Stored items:
*** Begin section ***

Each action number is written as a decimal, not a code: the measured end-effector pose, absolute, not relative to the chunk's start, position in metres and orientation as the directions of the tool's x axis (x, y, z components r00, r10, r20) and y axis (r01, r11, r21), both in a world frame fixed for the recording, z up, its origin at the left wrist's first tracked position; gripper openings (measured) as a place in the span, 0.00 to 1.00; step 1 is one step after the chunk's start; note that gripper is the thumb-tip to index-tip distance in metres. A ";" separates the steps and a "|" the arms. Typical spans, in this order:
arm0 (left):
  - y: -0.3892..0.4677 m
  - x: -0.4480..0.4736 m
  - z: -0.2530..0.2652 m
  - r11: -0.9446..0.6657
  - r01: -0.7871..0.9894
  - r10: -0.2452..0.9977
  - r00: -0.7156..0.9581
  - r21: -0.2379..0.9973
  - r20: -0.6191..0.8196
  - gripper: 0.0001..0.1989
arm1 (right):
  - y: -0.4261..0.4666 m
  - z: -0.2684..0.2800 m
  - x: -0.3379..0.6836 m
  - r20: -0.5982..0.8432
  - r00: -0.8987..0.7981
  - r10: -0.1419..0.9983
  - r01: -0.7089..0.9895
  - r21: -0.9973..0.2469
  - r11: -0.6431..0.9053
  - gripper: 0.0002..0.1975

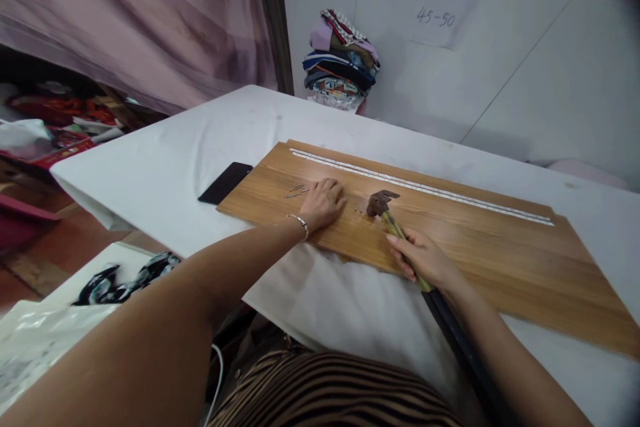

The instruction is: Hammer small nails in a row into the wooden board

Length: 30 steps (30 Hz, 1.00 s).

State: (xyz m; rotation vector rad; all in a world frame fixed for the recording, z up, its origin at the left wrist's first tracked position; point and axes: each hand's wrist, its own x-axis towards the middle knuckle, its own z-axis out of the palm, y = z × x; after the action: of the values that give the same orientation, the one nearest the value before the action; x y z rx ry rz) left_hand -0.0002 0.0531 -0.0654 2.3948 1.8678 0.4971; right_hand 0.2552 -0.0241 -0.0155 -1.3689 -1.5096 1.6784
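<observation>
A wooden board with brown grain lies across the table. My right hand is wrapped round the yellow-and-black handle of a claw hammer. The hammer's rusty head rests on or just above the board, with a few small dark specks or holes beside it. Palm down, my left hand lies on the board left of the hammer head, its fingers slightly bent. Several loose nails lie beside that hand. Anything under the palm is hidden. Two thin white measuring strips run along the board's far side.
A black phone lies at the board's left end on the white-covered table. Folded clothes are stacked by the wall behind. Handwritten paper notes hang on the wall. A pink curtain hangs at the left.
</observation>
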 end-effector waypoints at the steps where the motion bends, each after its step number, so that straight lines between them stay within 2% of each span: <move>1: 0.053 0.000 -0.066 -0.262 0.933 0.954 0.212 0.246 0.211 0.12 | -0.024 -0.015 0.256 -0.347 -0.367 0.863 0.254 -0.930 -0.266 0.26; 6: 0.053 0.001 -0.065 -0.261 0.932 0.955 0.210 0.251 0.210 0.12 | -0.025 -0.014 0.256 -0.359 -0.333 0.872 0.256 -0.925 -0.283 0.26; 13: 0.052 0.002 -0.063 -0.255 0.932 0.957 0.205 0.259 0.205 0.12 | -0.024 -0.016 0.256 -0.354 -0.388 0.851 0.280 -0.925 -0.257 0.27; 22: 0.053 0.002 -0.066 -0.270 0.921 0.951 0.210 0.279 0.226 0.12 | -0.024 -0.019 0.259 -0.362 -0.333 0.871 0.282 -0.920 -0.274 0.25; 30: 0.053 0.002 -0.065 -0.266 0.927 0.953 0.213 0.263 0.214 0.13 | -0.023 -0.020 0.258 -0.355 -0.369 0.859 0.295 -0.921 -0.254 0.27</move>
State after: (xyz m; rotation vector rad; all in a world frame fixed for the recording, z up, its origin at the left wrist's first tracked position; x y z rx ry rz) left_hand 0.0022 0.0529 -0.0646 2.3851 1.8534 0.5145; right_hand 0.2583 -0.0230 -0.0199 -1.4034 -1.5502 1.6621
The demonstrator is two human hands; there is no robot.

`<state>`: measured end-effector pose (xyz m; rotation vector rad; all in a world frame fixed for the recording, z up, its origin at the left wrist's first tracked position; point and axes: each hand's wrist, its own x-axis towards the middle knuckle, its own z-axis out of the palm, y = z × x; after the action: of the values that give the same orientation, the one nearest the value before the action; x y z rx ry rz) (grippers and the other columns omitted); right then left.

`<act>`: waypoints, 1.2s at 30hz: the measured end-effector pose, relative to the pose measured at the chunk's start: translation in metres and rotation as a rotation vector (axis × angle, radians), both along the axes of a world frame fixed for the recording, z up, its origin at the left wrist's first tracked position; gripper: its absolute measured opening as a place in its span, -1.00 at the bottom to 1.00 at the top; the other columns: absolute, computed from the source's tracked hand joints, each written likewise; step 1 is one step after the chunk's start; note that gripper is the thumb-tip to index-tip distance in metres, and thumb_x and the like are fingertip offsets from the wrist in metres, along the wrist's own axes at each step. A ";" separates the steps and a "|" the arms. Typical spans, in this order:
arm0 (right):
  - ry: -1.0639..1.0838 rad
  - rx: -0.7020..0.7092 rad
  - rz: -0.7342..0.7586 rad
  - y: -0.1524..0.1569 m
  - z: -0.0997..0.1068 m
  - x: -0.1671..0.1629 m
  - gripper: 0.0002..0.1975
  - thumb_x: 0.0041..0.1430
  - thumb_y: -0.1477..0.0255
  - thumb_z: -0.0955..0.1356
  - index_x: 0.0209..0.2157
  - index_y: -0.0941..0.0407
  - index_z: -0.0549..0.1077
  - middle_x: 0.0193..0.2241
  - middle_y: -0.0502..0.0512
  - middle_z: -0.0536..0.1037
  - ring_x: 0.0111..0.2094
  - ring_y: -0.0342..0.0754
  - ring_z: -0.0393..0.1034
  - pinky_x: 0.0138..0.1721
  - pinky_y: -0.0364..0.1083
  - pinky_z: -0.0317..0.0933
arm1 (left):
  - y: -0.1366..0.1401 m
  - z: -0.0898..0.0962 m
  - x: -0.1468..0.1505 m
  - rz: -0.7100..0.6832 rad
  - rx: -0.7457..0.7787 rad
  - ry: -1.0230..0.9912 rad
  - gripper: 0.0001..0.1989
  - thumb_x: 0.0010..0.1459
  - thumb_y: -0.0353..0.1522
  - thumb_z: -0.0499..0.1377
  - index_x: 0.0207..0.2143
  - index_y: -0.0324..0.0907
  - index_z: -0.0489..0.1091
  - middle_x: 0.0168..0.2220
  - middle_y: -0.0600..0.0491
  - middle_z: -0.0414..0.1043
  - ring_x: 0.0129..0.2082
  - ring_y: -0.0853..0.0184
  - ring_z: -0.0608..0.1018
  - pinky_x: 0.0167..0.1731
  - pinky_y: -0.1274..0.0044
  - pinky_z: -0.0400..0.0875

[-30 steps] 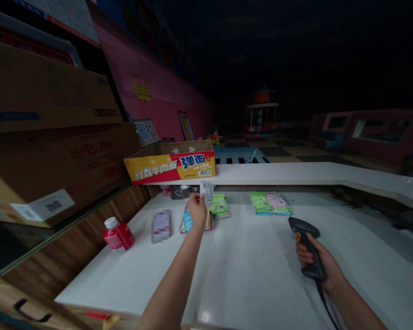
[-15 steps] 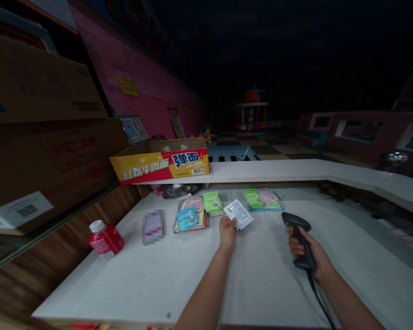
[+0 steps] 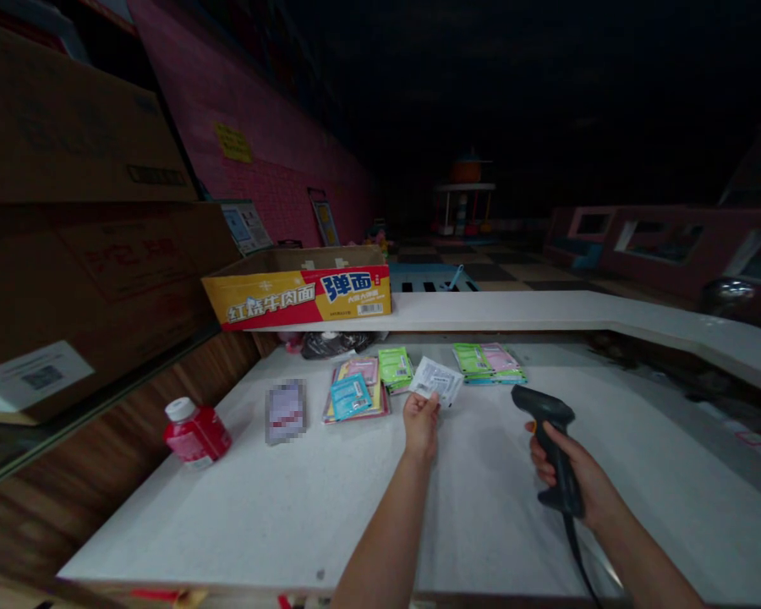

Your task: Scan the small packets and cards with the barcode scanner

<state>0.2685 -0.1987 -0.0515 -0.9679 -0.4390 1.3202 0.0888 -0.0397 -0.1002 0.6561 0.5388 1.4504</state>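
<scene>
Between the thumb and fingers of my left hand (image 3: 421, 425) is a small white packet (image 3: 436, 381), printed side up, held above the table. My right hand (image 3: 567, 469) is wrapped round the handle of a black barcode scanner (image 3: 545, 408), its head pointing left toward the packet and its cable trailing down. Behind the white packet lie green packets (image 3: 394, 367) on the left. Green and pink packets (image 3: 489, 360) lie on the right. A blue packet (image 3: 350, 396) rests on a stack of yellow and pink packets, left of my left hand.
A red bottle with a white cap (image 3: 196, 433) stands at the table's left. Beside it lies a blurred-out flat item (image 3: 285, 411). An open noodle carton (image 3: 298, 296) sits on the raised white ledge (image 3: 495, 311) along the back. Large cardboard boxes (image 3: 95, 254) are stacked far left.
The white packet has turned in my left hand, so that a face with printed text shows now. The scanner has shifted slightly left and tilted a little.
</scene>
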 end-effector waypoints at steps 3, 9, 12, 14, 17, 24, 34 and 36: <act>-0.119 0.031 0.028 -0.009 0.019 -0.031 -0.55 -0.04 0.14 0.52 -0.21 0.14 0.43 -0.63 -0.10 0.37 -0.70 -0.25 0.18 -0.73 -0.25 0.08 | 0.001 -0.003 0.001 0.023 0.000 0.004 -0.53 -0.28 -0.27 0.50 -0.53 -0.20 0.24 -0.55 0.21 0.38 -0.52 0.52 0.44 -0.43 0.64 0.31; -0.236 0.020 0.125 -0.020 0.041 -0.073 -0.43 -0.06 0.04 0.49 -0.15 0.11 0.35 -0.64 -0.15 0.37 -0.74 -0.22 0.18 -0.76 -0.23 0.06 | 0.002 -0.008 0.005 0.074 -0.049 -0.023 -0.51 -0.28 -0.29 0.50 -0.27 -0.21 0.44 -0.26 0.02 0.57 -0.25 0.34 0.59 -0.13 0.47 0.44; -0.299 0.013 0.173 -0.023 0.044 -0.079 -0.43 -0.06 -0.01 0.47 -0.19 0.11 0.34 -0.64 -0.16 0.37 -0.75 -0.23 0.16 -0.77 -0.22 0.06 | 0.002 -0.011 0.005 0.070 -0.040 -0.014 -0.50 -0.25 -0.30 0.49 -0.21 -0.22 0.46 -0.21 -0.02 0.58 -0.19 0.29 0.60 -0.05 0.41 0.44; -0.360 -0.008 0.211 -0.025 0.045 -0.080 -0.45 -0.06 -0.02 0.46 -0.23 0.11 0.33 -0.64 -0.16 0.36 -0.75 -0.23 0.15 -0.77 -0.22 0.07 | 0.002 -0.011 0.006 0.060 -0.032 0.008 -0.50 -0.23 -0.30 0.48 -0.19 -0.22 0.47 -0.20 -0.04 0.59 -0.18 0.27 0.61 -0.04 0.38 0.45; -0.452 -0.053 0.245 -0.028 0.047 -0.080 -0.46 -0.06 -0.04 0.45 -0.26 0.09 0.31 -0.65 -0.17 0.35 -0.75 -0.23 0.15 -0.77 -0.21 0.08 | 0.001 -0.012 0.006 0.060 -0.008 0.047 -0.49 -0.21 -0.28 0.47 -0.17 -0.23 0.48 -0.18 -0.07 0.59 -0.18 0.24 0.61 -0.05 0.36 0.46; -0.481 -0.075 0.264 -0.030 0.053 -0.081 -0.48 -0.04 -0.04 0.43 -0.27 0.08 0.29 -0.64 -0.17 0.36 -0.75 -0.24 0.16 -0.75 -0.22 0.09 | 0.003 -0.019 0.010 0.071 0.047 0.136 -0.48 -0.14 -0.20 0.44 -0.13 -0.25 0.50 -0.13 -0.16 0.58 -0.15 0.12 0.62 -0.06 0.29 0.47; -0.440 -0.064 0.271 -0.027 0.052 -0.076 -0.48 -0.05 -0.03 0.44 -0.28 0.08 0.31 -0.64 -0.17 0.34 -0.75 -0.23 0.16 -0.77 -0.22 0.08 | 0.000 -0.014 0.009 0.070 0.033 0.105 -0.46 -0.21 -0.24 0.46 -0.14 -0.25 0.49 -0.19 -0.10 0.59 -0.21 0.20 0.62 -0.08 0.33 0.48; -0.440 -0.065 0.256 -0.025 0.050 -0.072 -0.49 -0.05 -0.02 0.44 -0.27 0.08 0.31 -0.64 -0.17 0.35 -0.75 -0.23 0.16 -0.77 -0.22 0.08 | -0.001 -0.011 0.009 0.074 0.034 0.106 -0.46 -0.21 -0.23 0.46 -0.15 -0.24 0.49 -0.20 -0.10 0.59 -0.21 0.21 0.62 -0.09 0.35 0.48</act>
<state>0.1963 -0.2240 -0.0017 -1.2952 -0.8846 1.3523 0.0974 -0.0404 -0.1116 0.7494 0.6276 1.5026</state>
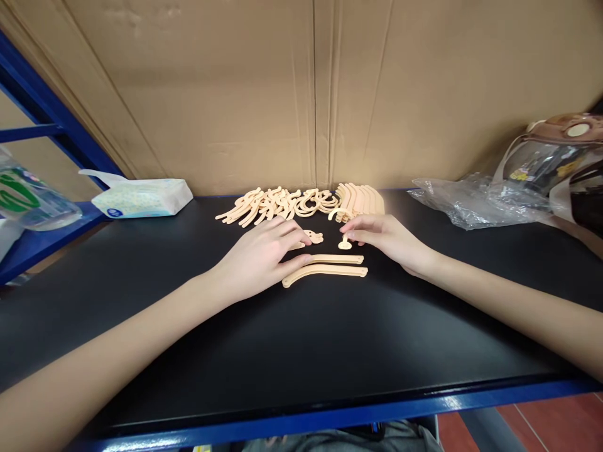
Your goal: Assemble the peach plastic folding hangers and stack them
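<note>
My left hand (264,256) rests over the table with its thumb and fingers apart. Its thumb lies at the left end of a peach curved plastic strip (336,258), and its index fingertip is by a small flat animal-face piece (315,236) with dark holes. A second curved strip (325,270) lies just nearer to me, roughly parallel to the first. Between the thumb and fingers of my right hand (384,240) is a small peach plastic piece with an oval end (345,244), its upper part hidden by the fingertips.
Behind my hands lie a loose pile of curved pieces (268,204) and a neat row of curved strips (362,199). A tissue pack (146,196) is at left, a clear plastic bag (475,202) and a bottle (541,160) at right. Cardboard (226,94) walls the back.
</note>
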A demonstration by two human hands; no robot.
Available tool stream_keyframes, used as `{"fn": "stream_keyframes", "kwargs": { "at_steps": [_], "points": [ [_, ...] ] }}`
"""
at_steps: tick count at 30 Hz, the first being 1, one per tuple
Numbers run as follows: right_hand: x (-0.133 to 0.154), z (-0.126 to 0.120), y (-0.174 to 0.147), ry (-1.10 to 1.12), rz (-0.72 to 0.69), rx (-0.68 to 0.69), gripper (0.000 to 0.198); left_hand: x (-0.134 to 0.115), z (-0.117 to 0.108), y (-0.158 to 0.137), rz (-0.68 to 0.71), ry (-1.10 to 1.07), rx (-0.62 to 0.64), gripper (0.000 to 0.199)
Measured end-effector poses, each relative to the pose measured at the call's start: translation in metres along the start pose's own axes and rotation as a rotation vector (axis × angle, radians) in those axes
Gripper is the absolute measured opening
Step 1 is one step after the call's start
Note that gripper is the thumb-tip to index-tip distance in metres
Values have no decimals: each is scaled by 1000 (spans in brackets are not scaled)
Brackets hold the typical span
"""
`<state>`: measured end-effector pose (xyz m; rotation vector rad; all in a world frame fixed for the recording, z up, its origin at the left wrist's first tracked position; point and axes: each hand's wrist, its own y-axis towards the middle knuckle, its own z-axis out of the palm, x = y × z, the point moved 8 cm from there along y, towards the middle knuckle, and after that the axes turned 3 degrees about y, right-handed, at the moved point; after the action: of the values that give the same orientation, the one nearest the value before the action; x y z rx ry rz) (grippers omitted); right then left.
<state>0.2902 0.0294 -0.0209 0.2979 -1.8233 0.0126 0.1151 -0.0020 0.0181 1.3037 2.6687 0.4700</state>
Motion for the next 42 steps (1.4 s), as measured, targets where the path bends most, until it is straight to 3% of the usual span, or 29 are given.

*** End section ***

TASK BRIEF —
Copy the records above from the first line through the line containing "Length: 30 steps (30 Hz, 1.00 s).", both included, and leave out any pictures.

RESULT —
Each action number is written as a decimal, not a code: the measured end-effector pose, absolute, not relative to the chunk's start, position in metres and orientation as the directions of the tool's x axis (x, y, z components r00, r10, r20) and y axis (r01, r11, r21), both in a world frame fixed for the recording, z up, its origin at the left wrist's first tracked position; gripper openings (measured) as a place in the span, 0.00 to 1.00; step 1 is one step after the chunk's start; note that gripper is the thumb-tip to index-tip distance in metres. A ";" separates the steps and a "|" the arms. Typical spans, in this order:
arm0 (left):
  - y: -0.3892..0.4677 m
  - x: -0.4480..0.4736 m
  - z: -0.2530..0.2652 m
  - r11: -0.9446..0.6657
  - r01: -0.7871..0.9894
  - r10: -0.2452..0.9977
  - r00: -0.7156..0.9581
  - r21: -0.2379..0.9973
  - r20: -0.6191..0.8196
  - gripper: 0.0001..0.1989
arm1 (right):
  - y: -0.4261..0.4666 m
  - z: -0.2684..0.2800 m
  - x: -0.3379..0.6836 m
  - r20: -0.5982..0.8432
  - r00: -0.8987..0.7981
  - r10: -0.1419..0.9983
  - r01: -0.7089..0.9895
  - r21: -0.9973..0.2469
  - r11: -0.6431..0.9053
  - gripper: 0.0002..0.1975


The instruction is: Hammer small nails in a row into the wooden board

Length: 30 steps (30 Hz, 1.00 s).

The exercise is now done.